EXERCISE:
The expected answer is the full listing, repeated exactly and free of images.

MATERIAL PROVIDED:
════════

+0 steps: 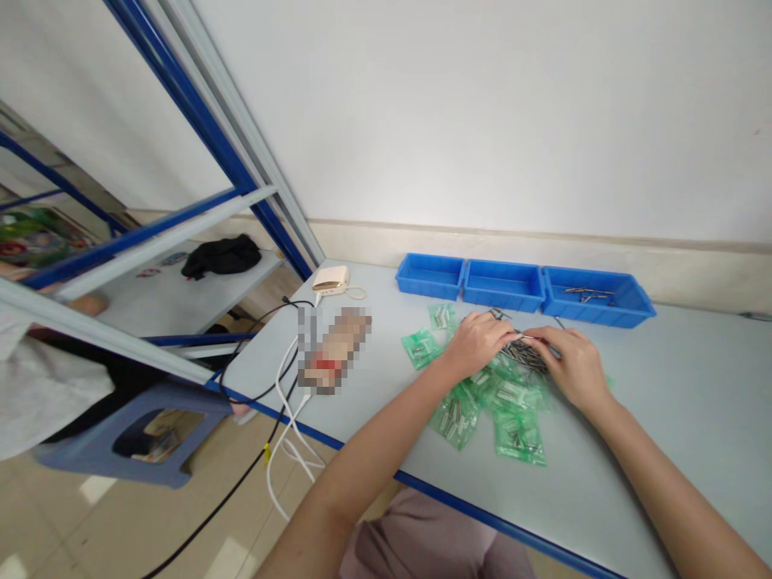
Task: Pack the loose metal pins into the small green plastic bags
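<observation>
My left hand [479, 341] is closed over the far side of a pile of thin dark metal pins [526, 359], its fingertips meeting one slim metal pin [522, 336]. From the other side, my right hand [574, 360] pinches that same pin between thumb and forefinger. Around and in front of the pile lie several green-tinted plastic bags [517, 438] with short silvery metal pieces inside. Two smaller green bags, one of them a flat bag [420, 347], are left of my left hand. My palms hide part of the pile.
Three blue bins stand along the wall; the right bin [597, 296] holds several metal pins. A cream-coloured box [330, 280], a blurred-out object [338, 350] and white cables [281, 386] occupy the table's left end. A blue stool [136, 434] and a seated person's sleeve [48, 386] are at left.
</observation>
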The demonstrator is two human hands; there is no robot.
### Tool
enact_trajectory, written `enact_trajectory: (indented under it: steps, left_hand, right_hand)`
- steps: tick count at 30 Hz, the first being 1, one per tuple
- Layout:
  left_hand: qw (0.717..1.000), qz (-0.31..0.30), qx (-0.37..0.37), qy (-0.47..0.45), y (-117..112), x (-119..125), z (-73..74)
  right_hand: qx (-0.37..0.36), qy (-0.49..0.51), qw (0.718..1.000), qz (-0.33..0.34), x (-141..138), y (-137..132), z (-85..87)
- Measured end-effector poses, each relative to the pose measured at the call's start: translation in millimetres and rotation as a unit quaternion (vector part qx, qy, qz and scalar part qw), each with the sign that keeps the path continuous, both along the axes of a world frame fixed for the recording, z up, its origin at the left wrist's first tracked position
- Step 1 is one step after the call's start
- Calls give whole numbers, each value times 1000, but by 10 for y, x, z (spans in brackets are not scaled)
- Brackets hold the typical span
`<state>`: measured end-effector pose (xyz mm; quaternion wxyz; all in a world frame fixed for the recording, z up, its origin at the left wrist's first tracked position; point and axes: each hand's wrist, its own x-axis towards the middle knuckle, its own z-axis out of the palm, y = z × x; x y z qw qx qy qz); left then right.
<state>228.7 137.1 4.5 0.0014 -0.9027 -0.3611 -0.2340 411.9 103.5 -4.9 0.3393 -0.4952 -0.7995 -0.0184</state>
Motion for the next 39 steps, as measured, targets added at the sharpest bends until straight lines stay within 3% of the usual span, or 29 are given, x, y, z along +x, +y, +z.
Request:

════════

SOLUTION:
+0 steps: 
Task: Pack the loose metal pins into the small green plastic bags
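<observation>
My left hand [479, 341] is closed over the far side of a pile of thin dark metal pins [526, 359], its fingertips meeting one slim metal pin [522, 336]. From the other side, my right hand [574, 360] pinches that same pin between thumb and forefinger. Around and in front of the pile lie several green-tinted plastic bags [517, 438] with short silvery metal pieces inside. Two smaller green bags, one of them a flat bag [420, 347], are left of my left hand. My palms hide part of the pile.
Three blue bins stand along the wall; the right bin [597, 296] holds several metal pins. A cream-coloured box [330, 280], a blurred-out object [338, 350] and white cables [281, 386] occupy the table's left end. A blue stool [136, 434] and a seated person's sleeve [48, 386] are at left.
</observation>
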The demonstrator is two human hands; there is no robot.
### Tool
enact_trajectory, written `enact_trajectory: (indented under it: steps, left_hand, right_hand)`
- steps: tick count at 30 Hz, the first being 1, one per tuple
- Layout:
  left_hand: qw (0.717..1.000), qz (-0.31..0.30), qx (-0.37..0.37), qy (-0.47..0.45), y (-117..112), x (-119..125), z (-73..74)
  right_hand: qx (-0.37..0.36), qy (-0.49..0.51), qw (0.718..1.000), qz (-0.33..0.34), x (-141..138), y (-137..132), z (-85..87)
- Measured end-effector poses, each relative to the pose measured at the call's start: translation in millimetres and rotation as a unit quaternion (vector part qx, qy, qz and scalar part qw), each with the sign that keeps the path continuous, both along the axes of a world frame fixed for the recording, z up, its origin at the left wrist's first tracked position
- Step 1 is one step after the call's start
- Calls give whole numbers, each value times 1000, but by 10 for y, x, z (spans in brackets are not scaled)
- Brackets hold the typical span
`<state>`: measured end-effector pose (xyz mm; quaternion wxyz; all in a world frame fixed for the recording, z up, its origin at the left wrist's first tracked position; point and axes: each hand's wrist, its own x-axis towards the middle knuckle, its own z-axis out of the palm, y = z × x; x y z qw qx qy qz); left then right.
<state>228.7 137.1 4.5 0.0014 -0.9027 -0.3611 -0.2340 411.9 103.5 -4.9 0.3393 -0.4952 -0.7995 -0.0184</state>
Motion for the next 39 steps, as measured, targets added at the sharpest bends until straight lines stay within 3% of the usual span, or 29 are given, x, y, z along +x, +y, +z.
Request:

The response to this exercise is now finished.